The project now includes approximately 100 papers and requires agents to understand scientific methods, identify the necessary tools and datasets, and reproduce published findings. Along the way, the agents are generating new research questions and helping Stevens estimate what it might take to eventually scale AI driven science beyond replication and toward original discovery.
One of the most important findings from the project was that AI agents proved capable of reproducing a meaningful portion of scientific work. Stevens’ experiment evaluated each replication attempt using measures such as coverage and agreement with the original results. Across the papers evaluated so far, agents achieved average scores of roughly 7.5 for coverage and 8 for agreement. More than half scored above 8 on both measures.

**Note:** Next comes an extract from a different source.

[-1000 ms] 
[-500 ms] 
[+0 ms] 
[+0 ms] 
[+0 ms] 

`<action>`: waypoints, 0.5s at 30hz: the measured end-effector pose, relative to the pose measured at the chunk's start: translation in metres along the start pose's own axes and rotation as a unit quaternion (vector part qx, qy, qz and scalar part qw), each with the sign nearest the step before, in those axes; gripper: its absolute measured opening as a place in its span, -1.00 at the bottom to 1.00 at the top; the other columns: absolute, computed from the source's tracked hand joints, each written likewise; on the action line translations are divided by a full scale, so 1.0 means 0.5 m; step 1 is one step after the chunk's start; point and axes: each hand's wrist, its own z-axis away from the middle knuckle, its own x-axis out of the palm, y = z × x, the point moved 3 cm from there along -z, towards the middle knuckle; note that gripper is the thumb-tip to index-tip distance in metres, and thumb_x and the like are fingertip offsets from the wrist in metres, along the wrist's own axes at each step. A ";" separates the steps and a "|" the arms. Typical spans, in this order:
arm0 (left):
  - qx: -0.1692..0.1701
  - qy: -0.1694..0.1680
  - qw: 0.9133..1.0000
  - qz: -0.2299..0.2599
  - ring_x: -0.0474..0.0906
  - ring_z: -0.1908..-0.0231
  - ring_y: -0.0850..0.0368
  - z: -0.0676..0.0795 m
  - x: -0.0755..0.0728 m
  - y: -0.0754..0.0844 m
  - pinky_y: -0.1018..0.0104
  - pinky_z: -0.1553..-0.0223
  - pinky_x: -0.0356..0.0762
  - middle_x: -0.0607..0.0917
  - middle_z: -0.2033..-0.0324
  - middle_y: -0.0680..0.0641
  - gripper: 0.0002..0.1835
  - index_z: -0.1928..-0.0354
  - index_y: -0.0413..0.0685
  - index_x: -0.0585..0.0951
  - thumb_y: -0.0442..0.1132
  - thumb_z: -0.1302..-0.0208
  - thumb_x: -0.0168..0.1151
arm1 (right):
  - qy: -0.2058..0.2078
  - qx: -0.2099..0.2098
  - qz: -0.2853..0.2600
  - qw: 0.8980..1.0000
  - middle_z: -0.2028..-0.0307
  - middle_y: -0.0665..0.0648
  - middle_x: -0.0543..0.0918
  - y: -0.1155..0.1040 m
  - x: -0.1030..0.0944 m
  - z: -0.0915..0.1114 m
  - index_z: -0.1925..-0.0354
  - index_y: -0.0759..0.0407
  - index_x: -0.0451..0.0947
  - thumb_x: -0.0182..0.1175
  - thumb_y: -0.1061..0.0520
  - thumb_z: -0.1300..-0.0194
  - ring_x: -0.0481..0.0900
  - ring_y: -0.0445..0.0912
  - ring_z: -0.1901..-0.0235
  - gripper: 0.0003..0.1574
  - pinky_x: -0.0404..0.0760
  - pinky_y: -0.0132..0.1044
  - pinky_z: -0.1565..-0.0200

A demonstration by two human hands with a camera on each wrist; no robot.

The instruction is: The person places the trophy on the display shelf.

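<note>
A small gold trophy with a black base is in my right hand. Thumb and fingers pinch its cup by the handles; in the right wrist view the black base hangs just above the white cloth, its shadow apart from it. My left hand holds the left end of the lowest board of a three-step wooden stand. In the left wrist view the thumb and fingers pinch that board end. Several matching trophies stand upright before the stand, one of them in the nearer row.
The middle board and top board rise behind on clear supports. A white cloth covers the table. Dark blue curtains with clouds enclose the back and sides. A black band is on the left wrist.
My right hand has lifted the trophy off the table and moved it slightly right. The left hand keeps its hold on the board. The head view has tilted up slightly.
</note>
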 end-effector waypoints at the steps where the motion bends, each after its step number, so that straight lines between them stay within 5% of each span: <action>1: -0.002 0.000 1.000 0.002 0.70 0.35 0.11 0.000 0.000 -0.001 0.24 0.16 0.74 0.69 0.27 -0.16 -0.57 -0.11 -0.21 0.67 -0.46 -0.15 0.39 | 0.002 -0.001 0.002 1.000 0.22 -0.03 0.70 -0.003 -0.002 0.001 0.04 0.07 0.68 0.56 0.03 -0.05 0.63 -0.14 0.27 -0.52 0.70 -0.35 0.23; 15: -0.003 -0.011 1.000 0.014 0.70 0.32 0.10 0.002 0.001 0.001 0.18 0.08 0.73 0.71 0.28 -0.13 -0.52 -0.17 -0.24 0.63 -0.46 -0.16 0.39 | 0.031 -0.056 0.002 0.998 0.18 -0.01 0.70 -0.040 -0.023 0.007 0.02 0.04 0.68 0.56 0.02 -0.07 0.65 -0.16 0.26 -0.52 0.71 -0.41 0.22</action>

Performance varied significantly depending on the type of research. Mathematical papers, theoretical derivations, and studies built around open source software and accessible datasets generally produced the strongest results. In some cases, agents were even able to improve upon published findings by achieving lower error rates than those reported in the original work.
Stevens said the strongest predictor of successful replication was whether authors made their code publicly available.
The project also revealed important limitations. Agents struggled when papers relied on proprietary software and inaccessible datasets. They also did not do well with poorly documented methods or physical experiments.
Stevens observed that many scientific papers contain tacit assumptions that are never explicitly documented, making them difficult to reproduce accurately.
Despite those challenges, the results were encouraging enough to push the project beyond simple replication. The agents are now generating follow up research questions from the papers they analyze and laying the groundwork for future experiments focused on original scientific discovery.
The results also allowed Stevens to begin estimating the resources required to scale AI driven scientific workflows. What started as an experiment in paper replication quickly evolved into a broader effort to understand the infrastructure needed to support large numbers of scientific agents.
“That’s really interesting because it allows us to project the resource requirements that we’re gaining from the replication project into, if you wanted to accelerate science to new and open problems, how much resource might be needed.”
The project was also used to estimate what it would take to scale agent based science further. Replicating 1,000 scientific papers in 10 days would require hundreds of parallel agents, roughly 200,000 GPU hours, millions of CPU hours and hundreds of terabytes of storage. He described the exercise as a way to understand the infrastructure requirements for future AI driven scientific discovery.
Stevens said the team is using replication as a baseline to estimate the effort required for original research. Early results suggest that pursuing new discoveries may require 10 to 30 times more resources than reproducing existing work – depending on the complexity of the problem.
If replication is the first step toward autonomous discovery, Stevens’ project offers an early glimpse into both the promise and the hurdles of building AI systems capable of accelerating science.